- Instructions for the task:
Go through the records and give each one again exactly, omitting the images.

------ Exercise data ------

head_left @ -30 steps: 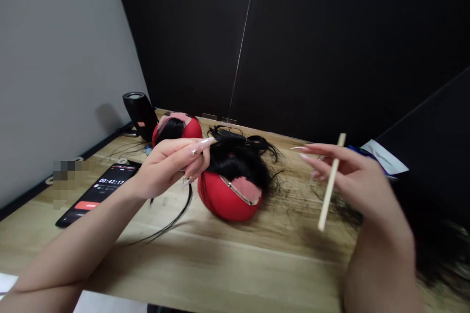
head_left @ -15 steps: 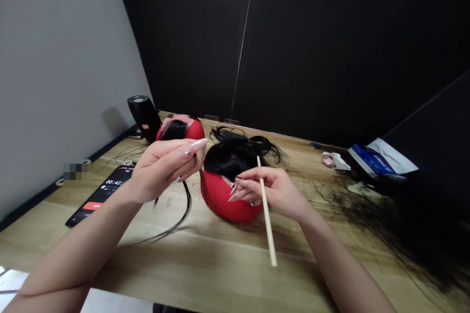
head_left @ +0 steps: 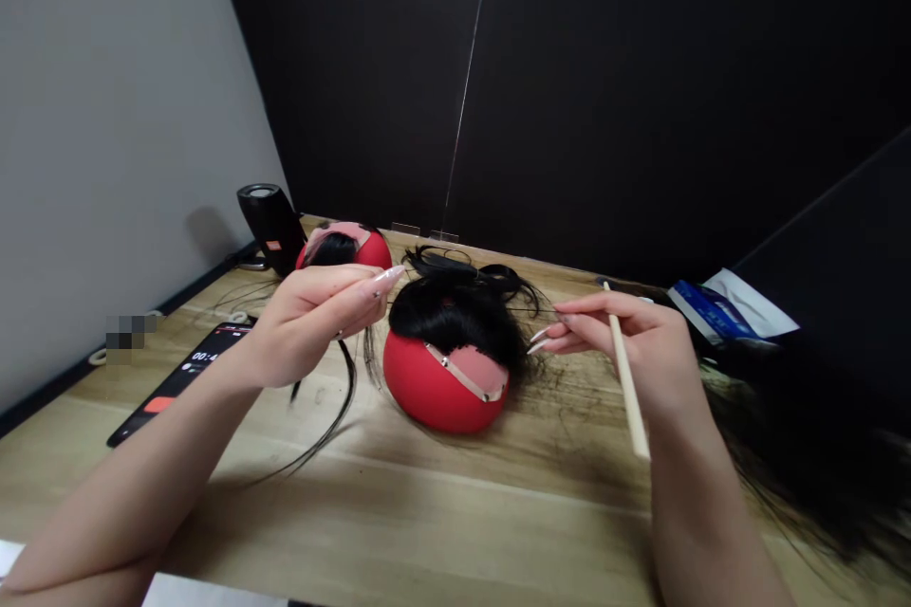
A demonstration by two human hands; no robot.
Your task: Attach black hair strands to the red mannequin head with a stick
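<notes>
My left hand [head_left: 320, 313] is raised over the wooden table, its fingers pinched on a thin bundle of black hair strands [head_left: 340, 398] that hangs down and trails over the tabletop. My right hand [head_left: 626, 341] holds a thin wooden stick [head_left: 626, 379] with its fingers closed, fingertips pinching fine hairs stretched toward the left hand. Between both hands sits a red dome-shaped block [head_left: 441, 379] with a black hairpiece [head_left: 459, 308] on top and a pink lace patch. A second red block [head_left: 345, 247] with hair stands behind the left hand.
A black phone [head_left: 175, 379] showing a timer lies at the left. A black cylindrical speaker [head_left: 267, 223] stands by the grey wall. A heap of loose black hair [head_left: 804, 436] covers the right side. A blue-and-white packet [head_left: 726, 308] lies at the back right.
My right hand swung in to the red block, then moved back out to the right with the stick, drawing fine hairs. The left hand stayed almost still.
</notes>
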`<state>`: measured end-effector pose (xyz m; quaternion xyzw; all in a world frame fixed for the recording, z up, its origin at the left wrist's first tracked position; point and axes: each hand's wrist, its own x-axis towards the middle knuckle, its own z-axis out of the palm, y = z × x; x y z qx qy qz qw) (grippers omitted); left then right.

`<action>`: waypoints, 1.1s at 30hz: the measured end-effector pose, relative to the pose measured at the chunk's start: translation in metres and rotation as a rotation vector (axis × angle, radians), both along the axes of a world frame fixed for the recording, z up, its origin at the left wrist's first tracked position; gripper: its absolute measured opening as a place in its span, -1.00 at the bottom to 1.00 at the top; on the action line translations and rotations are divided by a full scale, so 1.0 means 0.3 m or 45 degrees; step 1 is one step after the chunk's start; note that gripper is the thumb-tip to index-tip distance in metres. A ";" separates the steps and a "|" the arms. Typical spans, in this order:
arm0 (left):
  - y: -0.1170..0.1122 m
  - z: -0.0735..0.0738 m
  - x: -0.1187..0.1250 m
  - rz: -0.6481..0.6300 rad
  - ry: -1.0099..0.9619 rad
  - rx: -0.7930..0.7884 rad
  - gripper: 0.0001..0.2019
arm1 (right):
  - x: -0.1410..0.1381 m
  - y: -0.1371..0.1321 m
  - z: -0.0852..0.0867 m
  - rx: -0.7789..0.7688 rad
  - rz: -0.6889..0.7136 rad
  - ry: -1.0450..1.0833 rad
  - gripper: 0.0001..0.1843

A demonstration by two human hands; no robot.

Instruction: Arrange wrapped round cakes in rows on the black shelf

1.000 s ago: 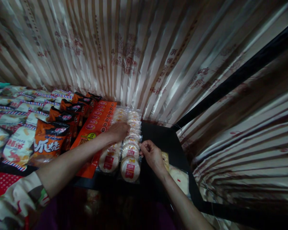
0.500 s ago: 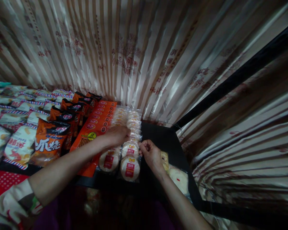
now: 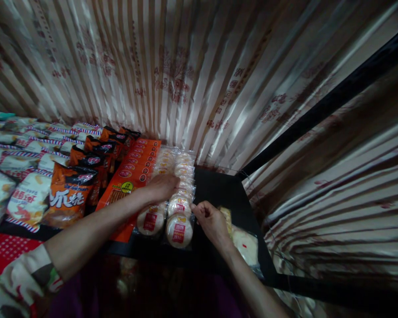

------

- Written response:
head_left @ -30 steps: 
head_left @ -15 steps: 
head_left @ +0 steps: 
A demonstration by two human hands; no robot.
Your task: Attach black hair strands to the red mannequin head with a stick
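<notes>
My left hand [head_left: 320, 313] is raised over the wooden table, its fingers pinched on a thin bundle of black hair strands [head_left: 340, 398] that hangs down and trails over the tabletop. My right hand [head_left: 626, 341] holds a thin wooden stick [head_left: 626, 379] with its fingers closed, fingertips pinching fine hairs stretched toward the left hand. Between both hands sits a red dome-shaped block [head_left: 441, 379] with a black hairpiece [head_left: 459, 308] on top and a pink lace patch. A second red block [head_left: 345, 247] with hair stands behind the left hand.
A black phone [head_left: 175, 379] showing a timer lies at the left. A black cylindrical speaker [head_left: 267, 223] stands by the grey wall. A heap of loose black hair [head_left: 804, 436] covers the right side. A blue-and-white packet [head_left: 726, 308] lies at the back right.
My right hand swung in to the red block, then moved back out to the right with the stick, drawing fine hairs. The left hand stayed almost still.
</notes>
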`<state>`: measured end-effector pose (xyz m; quaternion xyzw; all in a world frame fixed for the recording, z up, its origin at the left wrist's first tracked position; point and axes: each hand's wrist, its own x-axis towards the middle knuckle, its own z-axis out of the palm, y = z × x; x y z qx qy qz qw) (grippers omitted); left then right.

`<action>`: waypoints, 1.1s at 30hz: the measured end-effector pose, relative to the pose measured at the chunk's start: translation in metres and rotation as a rotation vector (axis × angle, radians), both along the axes of a world frame fixed for the recording, z up, its origin at the left wrist's first tracked position; gripper: its absolute measured opening as a place in its span, -1.00 at the bottom to 1.00 at the top; on the action line translations and rotations are divided by a full scale, so 1.0 means 0.3 m or 45 degrees; step 1 is one step after the chunk's start; note that gripper is the thumb-tip to index-tip distance in metres. A ";" separates the steps and a "|" the arms. Typical spans, in this order:
arm0 (left):
  - y: -0.1170..0.1122 m
  - z: -0.0735..0.0738 m
  - x: -0.1187..0.1250 m
  - rz: -0.6481..0.6300 rad
  - ry: -1.0099..0.9619 rad
  - rx: -0.7930..0.7884 rad
  - gripper: 0.0001..0.2019
arm1 (right):
  - x: -0.1410..0.1381 m
  - y: -0.1371..0.1321 m
  - z: -0.0852..0.0867 m
  - rx: -0.7789..0.7688 rad
  - rz: -0.6889..0.7136 rad
  - ry: -1.0450..1.0833 rad
  - gripper: 0.0001..0.1843

A demonstration by two human hands; no robot.

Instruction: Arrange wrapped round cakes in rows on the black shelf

1.000 s ago: 
0.500 s ago: 
now: 

This exercise has nothing further to it.